WHAT IS EXPECTED
Every record below should be retyped exactly, and no picture should appear in the copy.

[Source records]
- - - - - - -

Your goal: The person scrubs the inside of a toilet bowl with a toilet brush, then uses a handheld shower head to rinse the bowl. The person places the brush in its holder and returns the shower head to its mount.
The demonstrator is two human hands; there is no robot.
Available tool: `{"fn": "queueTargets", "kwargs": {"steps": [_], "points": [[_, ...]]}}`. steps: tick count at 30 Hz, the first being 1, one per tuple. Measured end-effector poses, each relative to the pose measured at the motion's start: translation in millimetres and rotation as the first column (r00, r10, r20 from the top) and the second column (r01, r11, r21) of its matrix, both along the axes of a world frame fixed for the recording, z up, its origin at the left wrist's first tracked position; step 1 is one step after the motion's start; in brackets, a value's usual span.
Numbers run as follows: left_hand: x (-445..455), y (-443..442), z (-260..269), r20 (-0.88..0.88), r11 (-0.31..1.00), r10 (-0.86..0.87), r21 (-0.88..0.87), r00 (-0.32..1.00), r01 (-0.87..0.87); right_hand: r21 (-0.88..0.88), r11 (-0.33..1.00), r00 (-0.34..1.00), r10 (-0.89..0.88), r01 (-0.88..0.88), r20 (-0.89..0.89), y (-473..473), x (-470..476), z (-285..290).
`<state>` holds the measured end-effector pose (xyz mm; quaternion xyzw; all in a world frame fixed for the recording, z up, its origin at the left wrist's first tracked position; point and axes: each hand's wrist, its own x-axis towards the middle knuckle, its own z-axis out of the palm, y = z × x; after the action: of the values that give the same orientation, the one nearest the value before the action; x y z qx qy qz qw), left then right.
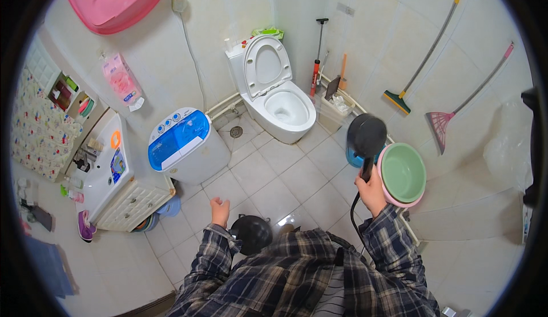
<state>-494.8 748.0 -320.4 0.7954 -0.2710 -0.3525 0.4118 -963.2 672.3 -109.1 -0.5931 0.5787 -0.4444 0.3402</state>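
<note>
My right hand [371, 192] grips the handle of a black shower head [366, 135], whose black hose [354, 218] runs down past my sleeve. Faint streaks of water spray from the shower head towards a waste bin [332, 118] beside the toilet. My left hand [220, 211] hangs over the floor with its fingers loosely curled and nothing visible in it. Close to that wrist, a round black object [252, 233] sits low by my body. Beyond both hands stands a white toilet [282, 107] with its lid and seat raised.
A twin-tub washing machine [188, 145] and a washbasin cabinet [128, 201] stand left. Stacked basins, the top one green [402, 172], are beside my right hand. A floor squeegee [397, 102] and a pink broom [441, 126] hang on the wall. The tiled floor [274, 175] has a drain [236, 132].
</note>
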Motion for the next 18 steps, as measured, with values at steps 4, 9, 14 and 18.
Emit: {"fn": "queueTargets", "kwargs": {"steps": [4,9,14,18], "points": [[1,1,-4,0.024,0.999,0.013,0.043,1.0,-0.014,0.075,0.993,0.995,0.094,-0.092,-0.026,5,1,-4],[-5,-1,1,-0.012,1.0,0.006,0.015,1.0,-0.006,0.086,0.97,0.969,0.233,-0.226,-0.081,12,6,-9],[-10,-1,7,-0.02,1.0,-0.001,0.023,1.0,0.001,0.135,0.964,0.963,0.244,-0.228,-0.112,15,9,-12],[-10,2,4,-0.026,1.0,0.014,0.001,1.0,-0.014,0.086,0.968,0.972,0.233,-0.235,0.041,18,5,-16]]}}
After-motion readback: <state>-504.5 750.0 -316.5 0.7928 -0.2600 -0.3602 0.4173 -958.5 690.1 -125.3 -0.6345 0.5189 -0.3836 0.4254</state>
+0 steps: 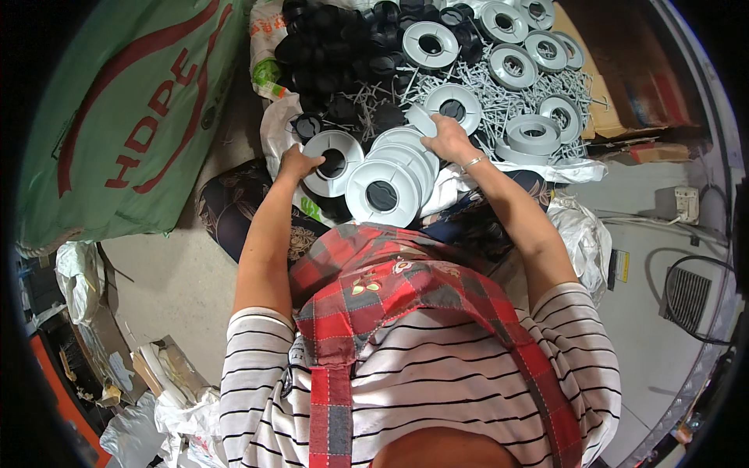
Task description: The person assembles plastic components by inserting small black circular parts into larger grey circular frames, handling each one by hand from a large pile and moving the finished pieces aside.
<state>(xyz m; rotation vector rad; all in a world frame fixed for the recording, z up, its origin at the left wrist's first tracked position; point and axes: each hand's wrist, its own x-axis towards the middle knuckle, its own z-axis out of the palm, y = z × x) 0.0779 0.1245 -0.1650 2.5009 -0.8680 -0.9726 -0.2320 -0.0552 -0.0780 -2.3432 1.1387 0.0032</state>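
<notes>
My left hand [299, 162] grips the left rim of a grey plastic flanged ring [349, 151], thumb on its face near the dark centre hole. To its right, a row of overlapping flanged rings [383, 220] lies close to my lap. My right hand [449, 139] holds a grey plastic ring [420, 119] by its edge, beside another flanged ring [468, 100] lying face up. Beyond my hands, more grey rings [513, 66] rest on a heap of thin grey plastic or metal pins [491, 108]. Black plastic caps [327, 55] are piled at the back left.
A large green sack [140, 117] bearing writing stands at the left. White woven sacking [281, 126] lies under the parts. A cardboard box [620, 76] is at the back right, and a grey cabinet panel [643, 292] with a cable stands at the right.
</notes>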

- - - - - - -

EXERCISE OUTPUT
Your goal: The person scrubs the inside of a toilet bowl with a toilet brush, then uses a handheld shower head to rinse the bowl. The person places the brush in its holder and returns the shower head to its mount.
The demonstrator is two human hands; there is no robot.
Available tool: `{"fn": "queueTargets", "kwargs": {"steps": [_], "points": [[_, ...]]}}`. steps: tick count at 30 Hz, the first being 1, one per tuple. Measured end-effector poses, each relative to the pose measured at the motion's start: translation in millimetres and rotation as the first column (r00, r10, r20 from the top) and the second column (r01, r11, r21) of its matrix, both along the axes of a world frame fixed for the recording, z up, its origin at the left wrist's first tracked position; step 1 is one step after the motion's start; in brackets, a value's usual span.
Numbers run as follows: left_hand: x (-445..455), y (-443..442), z (-260..269), r20 (-0.88..0.88), r11 (-0.31..1.00), r10 (-0.86..0.87), r21 (-0.88..0.87), r00 (-0.32..1.00), r01 (-0.87..0.87); right_hand: r21 (-0.88..0.88), r11 (-0.33..1.00), r00 (-0.34..1.00), r10 (-0.89..0.88), r01 (-0.88..0.88), r20 (-0.89..0.89), y (-473..473), x (-470..476), z (-285..290).
`<state>` holds the measured end-effector pose (xyz mm; quaternion xyzw; all in a world frame fixed for the recording, z up, its origin at the left wrist's first tracked position; point and axes: each hand's wrist, its own x-axis towards the middle knuckle, its own z-axis out of the palm, y = z × x; after the action: of the values that give the same orientation, the one nearest the value before the action; x y z qx qy qz qw), left then right.
<state>-494.8 748.0 -320.4 0.7954 -0.2710 -0.3525 0.4118 -963.2 672.3 -109.1 -0.5931 0.5787 -0.4444 0.3402</state>
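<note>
My right hand [371, 192] grips the handle of a black shower head [366, 135], whose black hose [354, 218] runs down past my sleeve. Faint streaks of water spray from the shower head towards a waste bin [332, 118] beside the toilet. My left hand [220, 211] hangs over the floor with its fingers loosely curled and nothing visible in it. Close to that wrist, a round black object [252, 233] sits low by my body. Beyond both hands stands a white toilet [282, 107] with its lid and seat raised.
A twin-tub washing machine [188, 145] and a washbasin cabinet [128, 201] stand left. Stacked basins, the top one green [402, 172], are beside my right hand. A floor squeegee [397, 102] and a pink broom [441, 126] hang on the wall. The tiled floor [274, 175] has a drain [236, 132].
</note>
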Motion for the next 18 steps, as measured, with values at steps 4, 9, 14 and 18.
Emit: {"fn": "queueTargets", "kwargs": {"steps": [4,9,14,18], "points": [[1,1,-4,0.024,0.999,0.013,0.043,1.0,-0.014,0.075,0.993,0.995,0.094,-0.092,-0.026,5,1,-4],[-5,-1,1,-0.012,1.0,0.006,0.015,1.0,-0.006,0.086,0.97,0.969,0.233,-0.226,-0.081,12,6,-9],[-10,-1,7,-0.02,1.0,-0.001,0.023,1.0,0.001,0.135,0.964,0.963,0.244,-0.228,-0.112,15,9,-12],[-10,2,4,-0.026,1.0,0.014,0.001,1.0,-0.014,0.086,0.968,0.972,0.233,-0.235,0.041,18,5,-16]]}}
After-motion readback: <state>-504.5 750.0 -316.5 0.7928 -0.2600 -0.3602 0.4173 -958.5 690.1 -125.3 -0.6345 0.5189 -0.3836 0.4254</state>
+0 steps: 
Task description: The person assembles plastic components by inserting small black circular parts into larger grey circular frames, handling each one by hand from a large pile and moving the finished pieces aside.
<state>(xyz m; rotation vector rad; all in a world frame fixed for the recording, z up, its origin at the left wrist's first tracked position; point and axes: each hand's wrist, its own x-axis towards the middle knuckle, its own z-axis out of the palm, y = z × x) 0.0779 0.1245 -0.1650 2.5009 -0.8680 -0.9726 -0.2320 -0.0552 -0.0780 -2.3432 1.1387 0.0032</state>
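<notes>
My left hand [299, 162] grips the left rim of a grey plastic flanged ring [349, 151], thumb on its face near the dark centre hole. To its right, a row of overlapping flanged rings [383, 220] lies close to my lap. My right hand [449, 139] holds a grey plastic ring [420, 119] by its edge, beside another flanged ring [468, 100] lying face up. Beyond my hands, more grey rings [513, 66] rest on a heap of thin grey plastic or metal pins [491, 108]. Black plastic caps [327, 55] are piled at the back left.
A large green sack [140, 117] bearing writing stands at the left. White woven sacking [281, 126] lies under the parts. A cardboard box [620, 76] is at the back right, and a grey cabinet panel [643, 292] with a cable stands at the right.
</notes>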

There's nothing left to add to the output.